Here is our #CampFire story. I was Houston, TX teaching 6 classes at the International Quilt Festival. This is the largest quilt show in the world. Joe was planning to meet me there, bringing more patterns and books and to help me sell stuff at the Saturday Samplers. I think he was afraid I would lose all the money I’d made before I got home or trade it for magic beans!
Thursday morning, after packing his suitcase, he was watering my new dahlia garden when he saw dark clouds in the sky. His cell rang, it was our son, Matt, who lives in Bakersfield (7 hours away) saying, Dad, I just got an alert for Paradise - you’re under mandatory evacuations! Joe got no warning, very few got any warning alert. Then the phone went dead. Matt thought Joe was dead when power went out and the call dropped. Joe saw large ashes falling from the sky and it got really dark really fast. He started grabbing stuff and throwing them in the back of his truck.
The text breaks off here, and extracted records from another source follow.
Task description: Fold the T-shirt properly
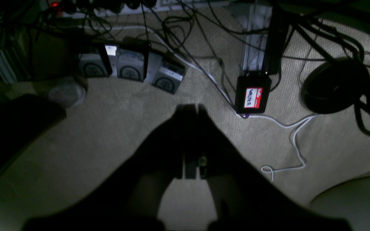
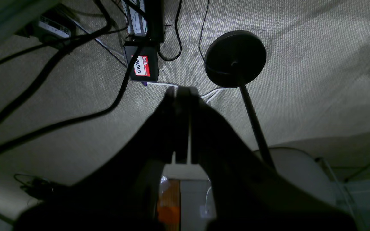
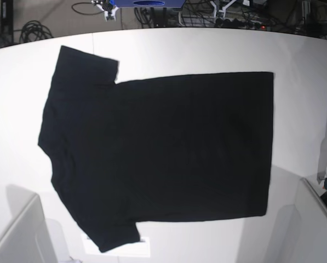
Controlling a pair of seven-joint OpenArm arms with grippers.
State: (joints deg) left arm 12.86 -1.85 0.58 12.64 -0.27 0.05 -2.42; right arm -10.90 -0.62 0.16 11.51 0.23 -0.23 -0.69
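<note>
Fingers of your left gripper sit pressed together with nothing between them, and your right gripper is pinched closed and empty too. Both wrist cameras look down past the tips at beige woven carpet, with a small black box bearing a red and white name sticker just beyond each gripper's tips, a round black stand base beside that box, and a loose white cable trailing from it. Neither arm shows in the base view, so you are well away from the work.

On the white table lies the large black short-sleeved cloth T-shirt, spread flat with a plain side up. Taking its collar as the landmark, the sleeves reach toward the far and near table edges on either side of it, and the straight hem lies at the opposite end of the garment.

No fold looks started, I judge. Open both jaws wide before you descend. Take matching points on one long edge, pinch only the cloth, lift together and lay it evenly so the hem corners line up without wrinkles.
</note>
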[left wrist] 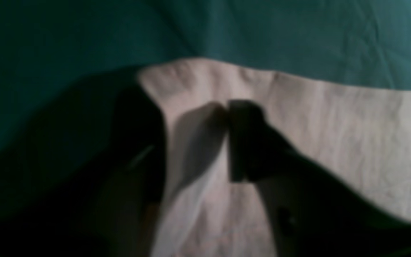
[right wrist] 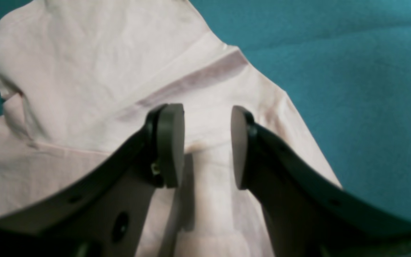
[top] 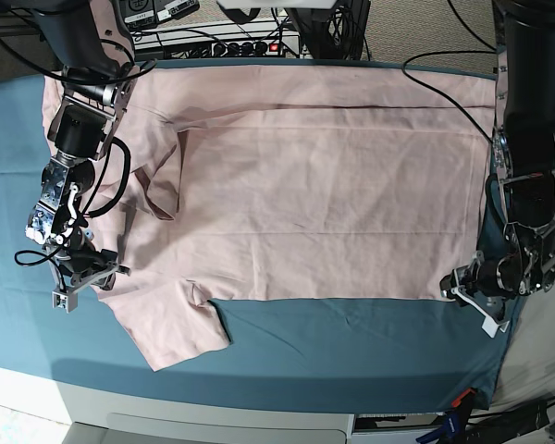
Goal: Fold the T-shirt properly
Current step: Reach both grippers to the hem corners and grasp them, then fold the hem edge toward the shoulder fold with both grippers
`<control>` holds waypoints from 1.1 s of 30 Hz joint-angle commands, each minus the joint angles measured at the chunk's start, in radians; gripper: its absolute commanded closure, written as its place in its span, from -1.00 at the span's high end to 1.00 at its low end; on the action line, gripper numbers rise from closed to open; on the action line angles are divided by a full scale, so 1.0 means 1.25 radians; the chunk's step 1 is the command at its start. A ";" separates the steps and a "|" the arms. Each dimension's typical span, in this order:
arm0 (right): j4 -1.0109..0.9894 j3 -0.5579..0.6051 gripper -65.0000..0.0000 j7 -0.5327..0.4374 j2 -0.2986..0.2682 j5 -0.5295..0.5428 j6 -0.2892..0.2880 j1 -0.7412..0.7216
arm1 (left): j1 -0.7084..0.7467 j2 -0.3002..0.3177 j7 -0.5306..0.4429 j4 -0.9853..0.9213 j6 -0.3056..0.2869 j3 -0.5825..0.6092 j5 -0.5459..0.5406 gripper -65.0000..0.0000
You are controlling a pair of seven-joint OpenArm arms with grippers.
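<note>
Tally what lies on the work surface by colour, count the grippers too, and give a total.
Pale pink: 1, the T-shirt
Teal: 1, the cloth under it
Black grippers: 2, the left gripper and the right gripper
Total: 4

The left wrist view is dark and blurred: the black left gripper (left wrist: 194, 142) shows only as two dim shapes over the pale pink cotton T-shirt (left wrist: 334, 142), and whether cloth is pinched between them cannot be told. In the base view the top edge of the T-shirt (top: 333, 185) runs behind cables and equipment, and the teal cloth-covered surface (top: 351, 351) is cut off at the left edge. There both arms hide the cloth beneath them, and the right gripper (top: 79, 277) is too small to read.
</note>
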State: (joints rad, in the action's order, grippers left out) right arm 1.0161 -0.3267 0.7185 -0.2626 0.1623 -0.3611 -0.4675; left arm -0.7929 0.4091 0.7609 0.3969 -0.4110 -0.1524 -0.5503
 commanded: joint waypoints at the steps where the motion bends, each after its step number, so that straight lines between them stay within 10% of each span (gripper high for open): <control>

Now the miraculous part of this story. Two weeks before the fire we were watching TV and had a conversation about what he would do if there was a fire here and I was out of town. What would you grab? He remembered that conversation and grabbed the meds, cash, computers and hard drives, financial papers and then got my quilts and wearable arts. Some were in the studio, but the award-winning valuable ones were rolled and stored in a closet in the guest room. He then grabbed the photo albums. My hero! He thought he had time for a sewing machine or 2 (I had 7) when he saw flames across the street on our side of the creek advancing toward our home. He jumped in his truck and started to turn to go out towards a main road we always used when he saw 2 good old boys in their lifted 4WD trucks (his angels) doing about 50 miles an hour coming the other way to take the back way out of our little development. He figured they knew something he didn’t, so he turned and followed them out and down Pentz road to safety at the bottom of the mountain. He said that when they were filing down the hill, the car in front of him had a personal plate that read, wait for, “it b ok”. He said he reached for his phone to take a picture and fat-fingered the camera into selfie mode and only got a poor-quality picture of himself.
We are now feeling very blessed that Joe was so protected. Yes, I lost 7 sewing machines, all my fabrics and many other projects, paintings, and more than 1/2 of my quilts. But it’s only stuff and can all be replaced. The good news is, I don’t have any UFOs (that’s unfinished projects in the quilting world) so I guess I win the guild challenge! We are not sure what we will do or where we will live in the long term but, as everyone has seen. Paradise is devastated. It will take years to rebuild. There was already a shortage of builders in Northern California from the Santa Rosa fire last fall and the fire this summer up in the Redding area.
Everything is gone but we have each other and a new sweet baby girl to focus on. We are so blessed. I’ll keep you posted on our progress and I send my love to all of you who have offered houses, sewing machines, fabrics, and even to do our laundry! Thank you! Please keep praying for us and you may want to talk to your family about what to grab if you only had 15 minutes to evacuate.